About a month ago now, my friend’s dad died. Mark Kirman. He was a lovely man and out of my friend’s parents, he was one of whom I got on the best with. He burnt me a copy of an Artic Monkeys album. The grief I felt was overwhelming. I knew my own was merely a ripple compared to the resounding, plunging depths that of my friend and her family but it was more so the whole situation that got to me. How my friend had been ill and was just getting better. Her 7 year old sister. The funeral. The family photos. Going to their house, of which I have always felt at home.

Then I tried to notice the happy things again, I tried to focus on the good of life rather than the bad. I got an owl keyring especially made me from Etsy, which I loved. I got my money back from an insurance claim after sending a letter of appeal – which gave me a confidence in my writing I really needed at the time. I went out for a meal with friends before we went back to university and the vibes of contentment seemed a little shakey but there none the same.

And I got work experience at the Guardian.
I can’t even begin to describe what that means to me.

It was my Dad’s birthday – I made him cry with my card since I wanted to make it clear just how much I love and appreciate him. I worked at the flower show with a friend I hadn’t seen much over summer. I got tips and paid and felt the worry of money ease itself away from my shoulders. I had a Thai meal my last night before university at home and thought this year would be better than the next.

It won’t be.

On Tuesday, I found out that my friend from the flat below – Suki (Tom Russell but he was our Suki) died. Seeing it written like that makes it hit home a lot harder. He was one of the loveliest guys. He gave this presence to the flat of pure joy, making everyone laugh – most of the time unintentionally.
I really don’t know what to say. I don't know if I can say any more about him. My words can't describe him well enough. 

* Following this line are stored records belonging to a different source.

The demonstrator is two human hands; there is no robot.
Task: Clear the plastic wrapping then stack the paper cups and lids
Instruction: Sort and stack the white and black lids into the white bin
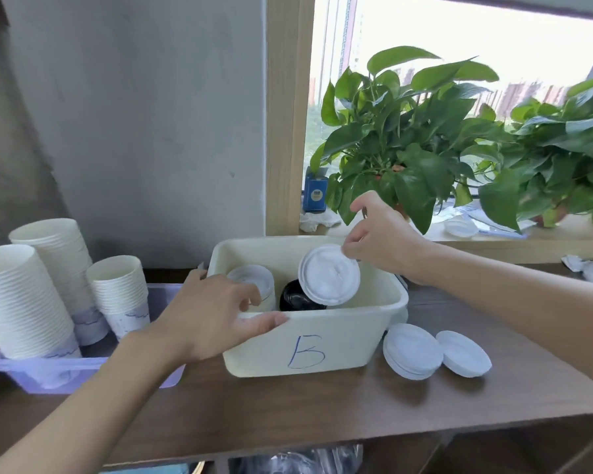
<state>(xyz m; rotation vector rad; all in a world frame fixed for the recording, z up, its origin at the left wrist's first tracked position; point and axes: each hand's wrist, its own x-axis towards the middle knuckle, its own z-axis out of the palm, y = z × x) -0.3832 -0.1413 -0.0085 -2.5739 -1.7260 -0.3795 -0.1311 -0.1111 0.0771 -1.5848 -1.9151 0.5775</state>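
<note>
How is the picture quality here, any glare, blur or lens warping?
Head view: the window is blown out near white, hazing the towers outside. Head view: the wide lens stretches both forearms toward the lower corners. Head view: the lid pinched by the right hand looks soft and washed, while the B on the bin held by the left hand reads clearly.

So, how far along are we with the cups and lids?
Done: three cup stacks stand in the purple tray. In hand: right hand pinches a white lid over the bin, left hand grips its rim. Left: two lid piles lie on the table beside it.
</note>
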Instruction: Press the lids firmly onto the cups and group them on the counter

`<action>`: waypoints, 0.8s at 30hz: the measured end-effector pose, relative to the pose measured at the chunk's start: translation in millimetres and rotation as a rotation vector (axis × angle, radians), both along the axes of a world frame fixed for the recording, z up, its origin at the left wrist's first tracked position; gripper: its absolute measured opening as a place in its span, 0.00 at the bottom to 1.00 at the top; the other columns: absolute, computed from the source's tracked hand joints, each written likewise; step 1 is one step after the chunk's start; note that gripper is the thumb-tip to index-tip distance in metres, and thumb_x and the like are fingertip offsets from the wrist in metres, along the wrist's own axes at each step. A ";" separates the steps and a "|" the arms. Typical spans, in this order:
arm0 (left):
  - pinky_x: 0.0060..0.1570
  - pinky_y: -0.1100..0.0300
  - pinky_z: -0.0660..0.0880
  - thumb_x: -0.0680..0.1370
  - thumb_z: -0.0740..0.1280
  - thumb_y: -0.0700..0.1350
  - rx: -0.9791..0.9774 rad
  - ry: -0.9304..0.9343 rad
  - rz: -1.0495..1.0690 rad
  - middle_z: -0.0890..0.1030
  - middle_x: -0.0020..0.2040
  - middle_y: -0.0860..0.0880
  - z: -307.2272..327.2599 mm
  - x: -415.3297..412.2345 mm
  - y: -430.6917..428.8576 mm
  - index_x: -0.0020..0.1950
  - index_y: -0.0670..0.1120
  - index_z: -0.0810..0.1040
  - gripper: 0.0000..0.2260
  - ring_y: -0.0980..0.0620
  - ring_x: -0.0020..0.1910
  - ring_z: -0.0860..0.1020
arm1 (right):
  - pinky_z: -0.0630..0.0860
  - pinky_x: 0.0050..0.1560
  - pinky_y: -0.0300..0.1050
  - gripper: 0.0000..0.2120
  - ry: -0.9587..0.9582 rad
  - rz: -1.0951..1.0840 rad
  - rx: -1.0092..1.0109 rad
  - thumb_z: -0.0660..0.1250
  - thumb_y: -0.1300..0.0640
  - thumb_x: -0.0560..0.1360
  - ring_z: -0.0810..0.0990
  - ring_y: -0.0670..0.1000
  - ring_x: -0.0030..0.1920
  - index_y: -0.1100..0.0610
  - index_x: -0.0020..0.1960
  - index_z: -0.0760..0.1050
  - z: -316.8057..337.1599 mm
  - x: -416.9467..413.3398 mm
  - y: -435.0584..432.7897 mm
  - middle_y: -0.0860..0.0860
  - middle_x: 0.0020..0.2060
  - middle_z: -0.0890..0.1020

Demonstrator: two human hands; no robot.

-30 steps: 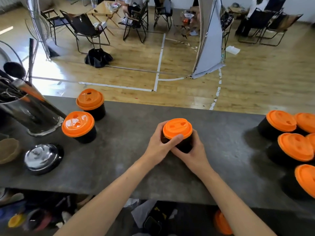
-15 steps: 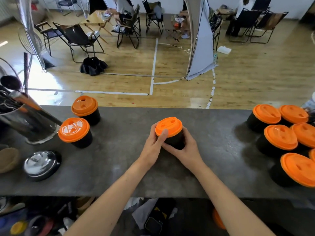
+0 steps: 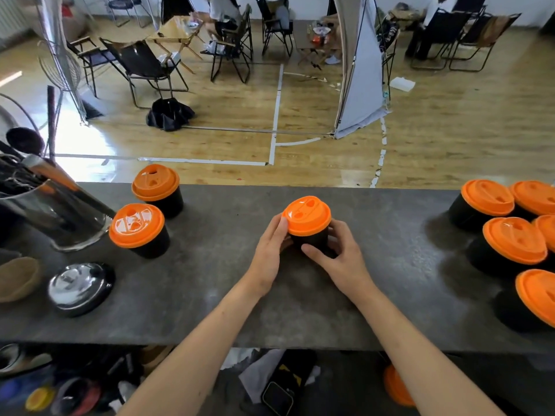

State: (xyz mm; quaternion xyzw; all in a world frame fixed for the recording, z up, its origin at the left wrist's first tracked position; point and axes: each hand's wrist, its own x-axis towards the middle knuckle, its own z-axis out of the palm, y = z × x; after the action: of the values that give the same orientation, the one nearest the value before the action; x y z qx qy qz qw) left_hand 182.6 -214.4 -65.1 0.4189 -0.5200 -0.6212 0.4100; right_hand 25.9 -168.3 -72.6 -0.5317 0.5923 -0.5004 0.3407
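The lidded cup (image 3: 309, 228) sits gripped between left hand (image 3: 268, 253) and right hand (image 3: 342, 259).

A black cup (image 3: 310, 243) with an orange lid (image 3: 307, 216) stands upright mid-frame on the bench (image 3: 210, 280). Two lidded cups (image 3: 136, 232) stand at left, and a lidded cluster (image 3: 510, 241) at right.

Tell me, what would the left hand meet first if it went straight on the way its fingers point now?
The middle cup. The left hand holds its side, with the fingers pointing forward and slightly right and the thumb at the rim of the orange lid. Nothing lies between them.
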 end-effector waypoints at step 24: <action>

Having to deal with a parent death and a friend dying at the age of 19, I don’t know how to cope. I find myself questioning life and what we’re doing here and we’re all just going to die anyway so what’s the point in it all? It's terrifying to see that pattern of thought so clearly etched on my brain.

And then, I think back to the past few days. We’ve been at the lads’ house most of the time since we found out. The other day, there was a 4 person spoon. We all had a beer. We just sat and chatted – there was surprising outbursts of laughter and for a second everything felt normal. And then we remembered. And then it was quiet. But during those hours spent at their house, I can feel ourselves becoming closer with one another. We’re sticking together and growing stronger as a friendship group because of it.
I can’t tell you if life has a meaning, if we have a purpose. 

I can tell you it’s not fair. It’s horrible. There’s no way of getting over it, I’m just trying to get through it – cherishing those close to me as I do. Maybe that’s what we’re meant to do in life. Just hold on to one another.